_What you need to do_
The expected output is a copy of every line in the records with the string "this".

(Entries taken from a collection)
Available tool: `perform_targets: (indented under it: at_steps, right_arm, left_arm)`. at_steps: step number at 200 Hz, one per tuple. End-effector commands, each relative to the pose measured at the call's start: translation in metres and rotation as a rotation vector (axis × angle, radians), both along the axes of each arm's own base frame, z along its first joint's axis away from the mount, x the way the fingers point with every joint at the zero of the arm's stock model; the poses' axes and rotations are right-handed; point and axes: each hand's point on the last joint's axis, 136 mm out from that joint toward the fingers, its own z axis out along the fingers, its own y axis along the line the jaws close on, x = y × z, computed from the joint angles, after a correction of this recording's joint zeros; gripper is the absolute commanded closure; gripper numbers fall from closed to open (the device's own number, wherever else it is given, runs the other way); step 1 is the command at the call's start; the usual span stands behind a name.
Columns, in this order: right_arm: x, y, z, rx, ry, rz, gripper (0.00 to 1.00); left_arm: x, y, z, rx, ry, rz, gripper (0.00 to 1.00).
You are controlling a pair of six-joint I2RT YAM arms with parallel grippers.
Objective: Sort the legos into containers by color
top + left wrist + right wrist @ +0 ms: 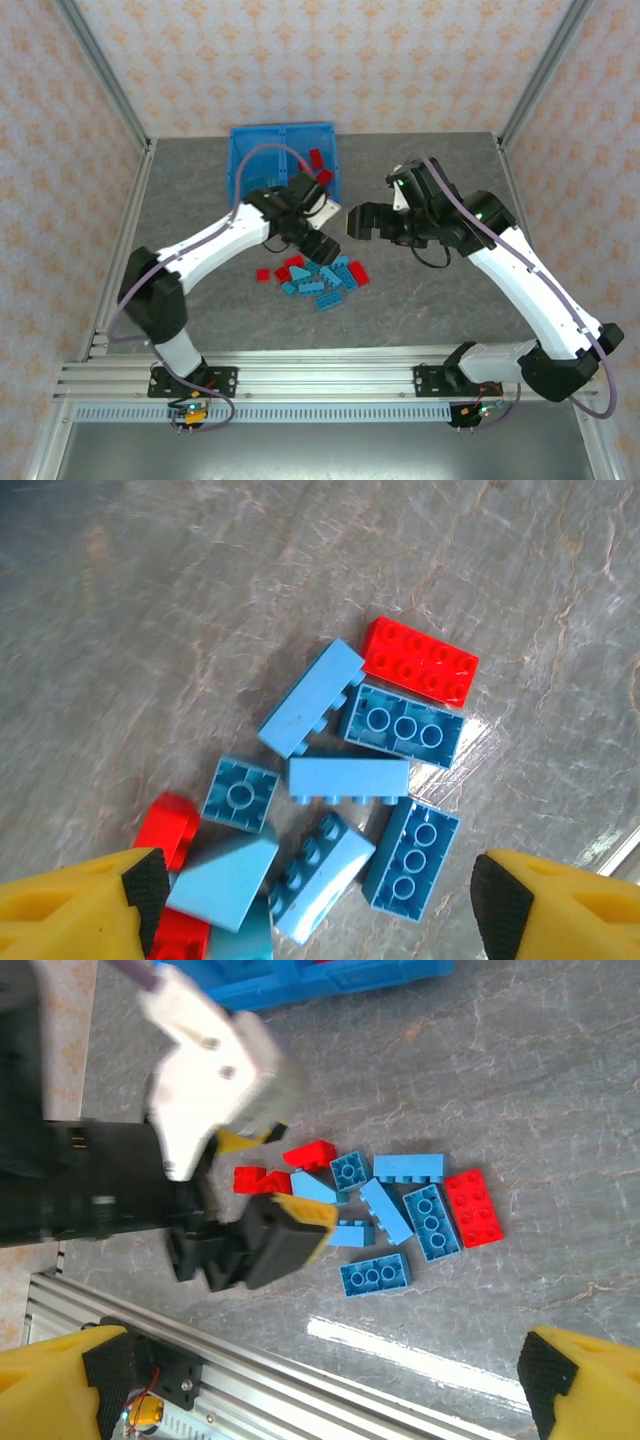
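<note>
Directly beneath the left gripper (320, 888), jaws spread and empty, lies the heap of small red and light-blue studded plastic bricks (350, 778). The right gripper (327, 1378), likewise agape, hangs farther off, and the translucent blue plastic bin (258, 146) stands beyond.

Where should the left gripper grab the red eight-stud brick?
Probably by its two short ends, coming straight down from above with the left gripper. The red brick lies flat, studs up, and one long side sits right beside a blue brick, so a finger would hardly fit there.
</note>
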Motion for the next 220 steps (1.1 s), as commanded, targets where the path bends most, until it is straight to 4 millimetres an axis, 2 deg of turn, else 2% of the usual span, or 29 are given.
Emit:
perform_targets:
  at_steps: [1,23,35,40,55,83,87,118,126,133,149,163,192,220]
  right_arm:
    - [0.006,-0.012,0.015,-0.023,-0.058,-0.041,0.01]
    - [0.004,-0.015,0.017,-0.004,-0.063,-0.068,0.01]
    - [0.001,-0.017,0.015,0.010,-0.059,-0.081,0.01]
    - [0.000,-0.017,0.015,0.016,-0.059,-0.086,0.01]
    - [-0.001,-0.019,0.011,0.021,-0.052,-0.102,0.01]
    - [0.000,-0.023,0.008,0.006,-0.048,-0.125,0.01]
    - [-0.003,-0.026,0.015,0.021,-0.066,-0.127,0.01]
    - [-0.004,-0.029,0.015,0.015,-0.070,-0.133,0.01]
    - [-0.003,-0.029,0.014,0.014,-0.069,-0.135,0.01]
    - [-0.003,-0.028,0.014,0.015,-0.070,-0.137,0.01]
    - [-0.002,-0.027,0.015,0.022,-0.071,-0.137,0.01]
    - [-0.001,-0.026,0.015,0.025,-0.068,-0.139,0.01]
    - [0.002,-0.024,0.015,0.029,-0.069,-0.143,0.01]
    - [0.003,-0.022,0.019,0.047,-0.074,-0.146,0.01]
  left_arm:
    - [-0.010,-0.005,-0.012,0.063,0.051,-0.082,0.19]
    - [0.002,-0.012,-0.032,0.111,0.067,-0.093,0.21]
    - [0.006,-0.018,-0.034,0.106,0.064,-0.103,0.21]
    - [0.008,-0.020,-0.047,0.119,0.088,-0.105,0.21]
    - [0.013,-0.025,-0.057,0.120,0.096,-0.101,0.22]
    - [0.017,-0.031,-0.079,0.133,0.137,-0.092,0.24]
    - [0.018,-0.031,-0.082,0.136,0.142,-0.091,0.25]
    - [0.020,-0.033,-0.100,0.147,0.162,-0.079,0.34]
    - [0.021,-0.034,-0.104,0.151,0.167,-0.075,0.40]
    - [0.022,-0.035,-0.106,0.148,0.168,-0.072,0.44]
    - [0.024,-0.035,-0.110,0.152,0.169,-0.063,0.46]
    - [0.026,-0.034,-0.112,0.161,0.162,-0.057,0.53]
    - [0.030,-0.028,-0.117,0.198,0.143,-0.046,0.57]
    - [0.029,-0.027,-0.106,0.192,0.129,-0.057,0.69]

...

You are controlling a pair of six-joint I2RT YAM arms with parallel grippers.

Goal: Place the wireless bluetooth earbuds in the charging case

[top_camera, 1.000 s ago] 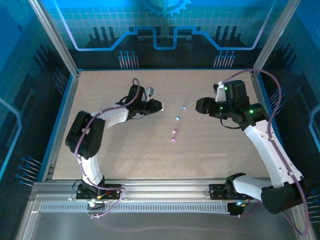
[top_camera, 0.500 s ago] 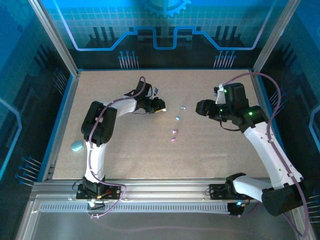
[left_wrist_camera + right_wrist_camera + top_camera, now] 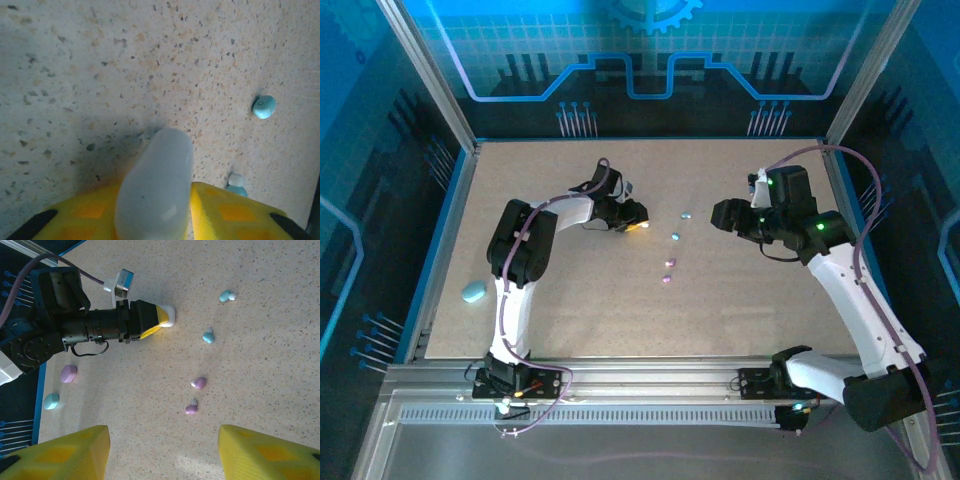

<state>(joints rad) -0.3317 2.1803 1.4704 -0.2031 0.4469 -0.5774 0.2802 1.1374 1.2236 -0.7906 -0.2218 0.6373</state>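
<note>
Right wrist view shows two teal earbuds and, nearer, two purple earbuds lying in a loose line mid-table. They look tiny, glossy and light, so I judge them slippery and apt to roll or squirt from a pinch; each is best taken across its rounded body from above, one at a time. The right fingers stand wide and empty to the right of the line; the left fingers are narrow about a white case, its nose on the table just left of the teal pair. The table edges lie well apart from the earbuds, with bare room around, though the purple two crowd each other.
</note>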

_Result_
Available tool: `perform_targets: (indented under it: at_steps, right_arm, left_arm)`. at_steps: step number at 200 Hz, one per tuple. End-effector commands, each relative to the pose measured at the call's start: translation in metres and rotation as a rotation vector (axis × angle, radians), both along the axes of each arm's own base frame, z along its first joint's axis away from the mount, x the way the fingers point with every joint at the zero of the arm's stock model; the poses' axes and rotations are right-handed; point and axes: each hand's point on the last joint's axis, 136 mm out from that joint toward the fingers, its own z axis out along the fingers, its own y axis along the line the jaws close on, x = y × z, computed from the joint angles, after a correction of this recording's joint zeros; gripper is the absolute commanded closure; gripper numbers fall from closed to open (the device's own number, wherever else it is given, runs the other way); step 1 is the command at the call's start; the usual span stands behind a name.
Columns, in this order: right_arm: x, y, z, rx, ry, rz, gripper (0.00 to 1.00); left_arm: x, y, z, rx, ry, rz, gripper (0.00 to 1.00).

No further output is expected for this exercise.